Output exactly the lines below, starting with the line that has "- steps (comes" and going on through the line that has "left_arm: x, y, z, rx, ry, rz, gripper", both included, and no other lines.

Data block =
________________________________________
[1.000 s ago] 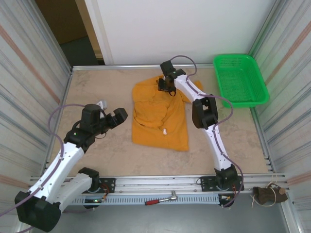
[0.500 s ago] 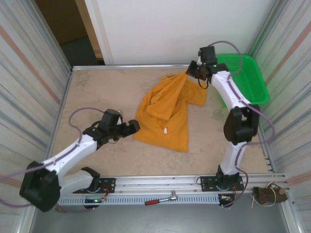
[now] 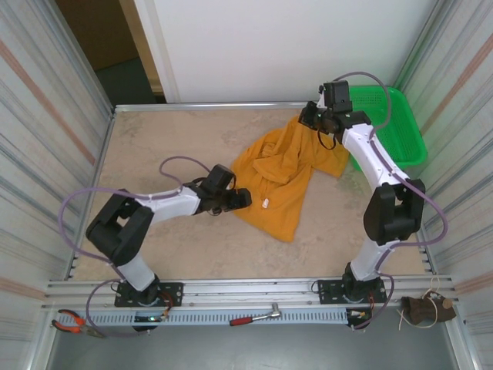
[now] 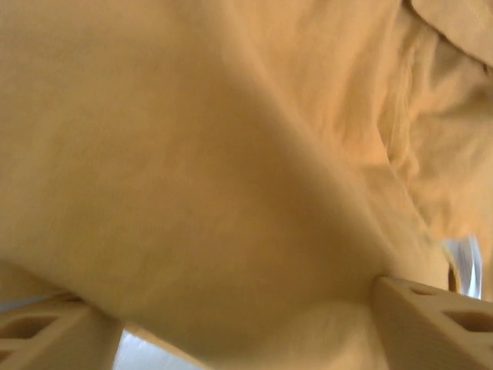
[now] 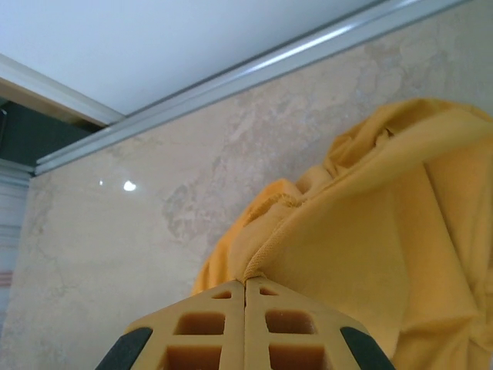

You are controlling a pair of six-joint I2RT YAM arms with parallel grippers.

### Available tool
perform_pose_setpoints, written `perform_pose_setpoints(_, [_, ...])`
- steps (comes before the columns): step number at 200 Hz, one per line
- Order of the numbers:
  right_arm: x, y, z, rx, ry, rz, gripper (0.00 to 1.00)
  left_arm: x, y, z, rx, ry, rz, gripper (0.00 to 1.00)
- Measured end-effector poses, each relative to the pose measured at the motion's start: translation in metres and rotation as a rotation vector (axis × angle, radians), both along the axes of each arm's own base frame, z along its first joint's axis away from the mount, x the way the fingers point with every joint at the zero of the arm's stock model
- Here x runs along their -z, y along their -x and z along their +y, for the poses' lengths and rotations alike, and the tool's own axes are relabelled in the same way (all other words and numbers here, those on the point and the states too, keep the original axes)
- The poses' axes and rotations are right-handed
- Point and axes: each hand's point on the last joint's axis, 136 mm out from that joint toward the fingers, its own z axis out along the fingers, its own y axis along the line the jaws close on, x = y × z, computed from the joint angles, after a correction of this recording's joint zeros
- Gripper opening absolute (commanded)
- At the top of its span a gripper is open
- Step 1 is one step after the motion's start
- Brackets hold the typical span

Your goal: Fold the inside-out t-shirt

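**Right has the shirt, left moving in for a hold**

Right gripper (image 5: 245, 279) is pressed tight together on a seamed edge of the shirt (image 3: 281, 177), holding that far corner up off the table (image 3: 154, 146), close to the basket (image 3: 420, 150). The rest of the shirt trails down and lies rumpled across the middle of the table, plain orange side up, with a small white label (image 3: 264, 204) showing near the front edge.

Over on the other side, the left gripper (image 3: 242, 199) is low at the shirt's near-left edge. From its wrist camera the fingers (image 4: 431, 316) stand wide apart with orange cloth bunched between them, and nothing is pinched.

My read is that this is the spreading-out step, with no fold begun. One corner is secured and the second hold is being lined up. The next move calls for the left jaws to close on that edge, ideally on a single layer rather than a wad. Then the two arms can draw apart to pull the cloth taut and lay it flat.

The green basket sits at the far right corner, and I can see nothing in it, though the right arm hides part of it
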Motion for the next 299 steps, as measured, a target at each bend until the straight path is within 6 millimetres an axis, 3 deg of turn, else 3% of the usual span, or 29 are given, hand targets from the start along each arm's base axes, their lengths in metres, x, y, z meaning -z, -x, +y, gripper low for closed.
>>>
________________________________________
Final answer =
- steps (comes before the columns): step number at 200 Hz, one per line
- Order of the numbers:
  right_arm: x, y, z, rx, ry, rz, gripper (0.00 to 1.00)
  left_arm: x, y, z, rx, ry, rz, gripper (0.00 to 1.00)

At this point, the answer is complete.